- **Exercise instructions**: Return, from the material below, each line in which the word "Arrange" is present.

- **Given information**:
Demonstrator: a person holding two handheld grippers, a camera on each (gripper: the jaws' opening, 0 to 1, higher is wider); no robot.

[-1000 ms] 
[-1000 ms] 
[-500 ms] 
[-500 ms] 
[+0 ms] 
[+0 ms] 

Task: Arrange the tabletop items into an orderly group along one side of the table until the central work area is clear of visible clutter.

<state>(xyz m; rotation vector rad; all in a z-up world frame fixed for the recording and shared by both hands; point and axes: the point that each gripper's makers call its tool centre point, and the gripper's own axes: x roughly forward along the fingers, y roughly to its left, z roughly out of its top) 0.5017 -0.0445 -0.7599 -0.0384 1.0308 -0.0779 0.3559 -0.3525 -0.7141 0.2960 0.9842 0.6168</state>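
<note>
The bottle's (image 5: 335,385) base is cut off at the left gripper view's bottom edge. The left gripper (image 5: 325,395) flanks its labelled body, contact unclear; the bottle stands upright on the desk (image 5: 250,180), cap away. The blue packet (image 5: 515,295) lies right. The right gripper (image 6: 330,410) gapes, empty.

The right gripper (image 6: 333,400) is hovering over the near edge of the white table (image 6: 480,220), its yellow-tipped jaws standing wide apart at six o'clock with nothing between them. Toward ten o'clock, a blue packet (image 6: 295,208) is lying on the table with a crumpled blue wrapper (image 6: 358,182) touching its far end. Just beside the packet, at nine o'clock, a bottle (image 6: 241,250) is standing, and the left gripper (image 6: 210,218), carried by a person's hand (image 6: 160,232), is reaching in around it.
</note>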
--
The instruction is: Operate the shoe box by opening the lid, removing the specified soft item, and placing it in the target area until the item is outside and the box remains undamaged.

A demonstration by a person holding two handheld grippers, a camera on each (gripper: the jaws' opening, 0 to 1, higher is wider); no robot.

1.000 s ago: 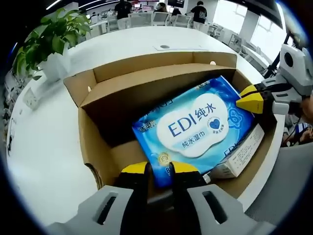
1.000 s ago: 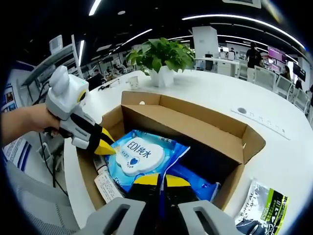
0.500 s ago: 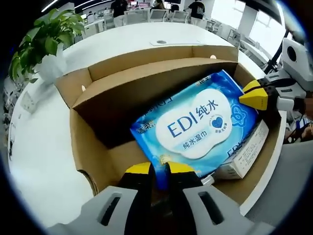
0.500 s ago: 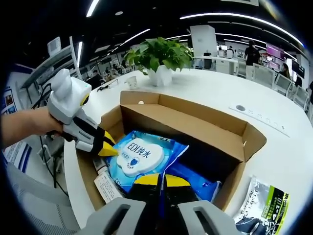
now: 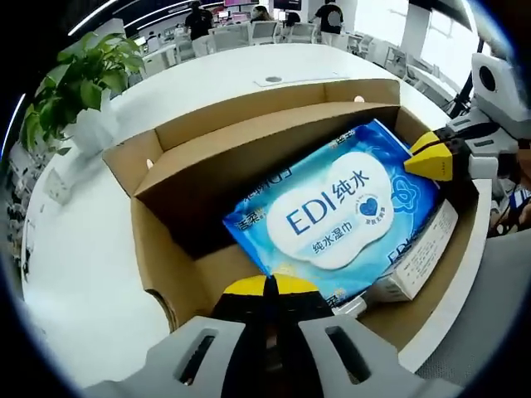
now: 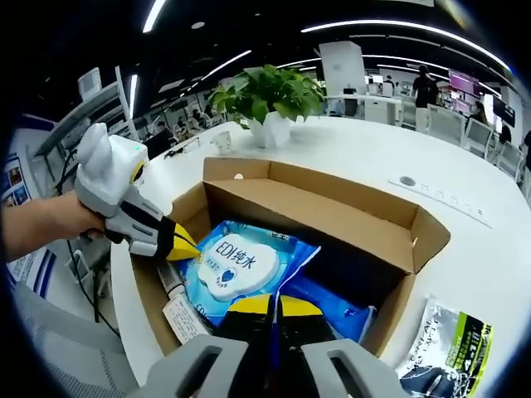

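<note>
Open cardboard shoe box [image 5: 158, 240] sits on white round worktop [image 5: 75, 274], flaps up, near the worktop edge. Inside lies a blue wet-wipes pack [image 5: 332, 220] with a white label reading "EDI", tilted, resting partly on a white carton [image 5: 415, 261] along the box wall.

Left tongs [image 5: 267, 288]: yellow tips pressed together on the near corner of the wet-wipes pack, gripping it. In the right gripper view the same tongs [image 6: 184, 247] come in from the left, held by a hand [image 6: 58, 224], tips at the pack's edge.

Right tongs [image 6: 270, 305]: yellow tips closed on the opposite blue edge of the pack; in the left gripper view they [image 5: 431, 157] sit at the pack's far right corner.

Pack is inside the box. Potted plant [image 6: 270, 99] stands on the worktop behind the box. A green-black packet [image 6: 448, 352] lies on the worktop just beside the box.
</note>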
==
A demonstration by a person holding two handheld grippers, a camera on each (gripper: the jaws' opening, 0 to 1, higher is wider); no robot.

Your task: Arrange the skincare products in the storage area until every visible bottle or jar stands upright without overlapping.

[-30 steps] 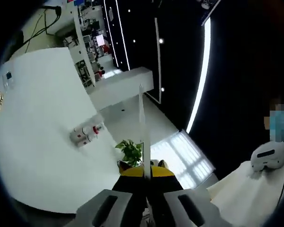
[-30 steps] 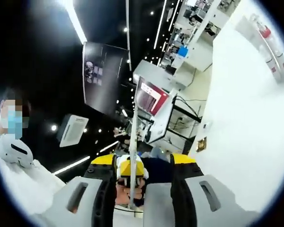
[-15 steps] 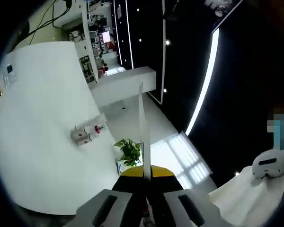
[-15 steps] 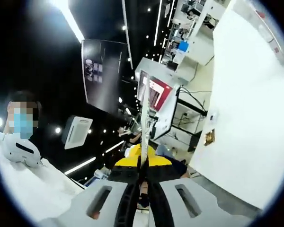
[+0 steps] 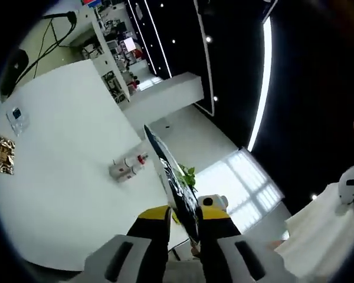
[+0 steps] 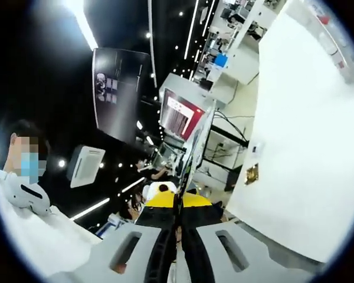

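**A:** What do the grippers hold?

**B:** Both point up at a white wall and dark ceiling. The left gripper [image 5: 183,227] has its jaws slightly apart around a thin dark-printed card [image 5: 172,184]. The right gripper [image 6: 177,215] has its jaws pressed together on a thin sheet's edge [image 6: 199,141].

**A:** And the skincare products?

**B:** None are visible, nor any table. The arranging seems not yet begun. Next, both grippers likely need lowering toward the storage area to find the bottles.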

- **Problem solution**:
Task: Arrange the tabletop items into an orderly group along one side of the table until the central work area is clear of visible clutter.
Your task: Arrange the skincare products in the storage area until every visible bottle or jar stands upright without overlapping.

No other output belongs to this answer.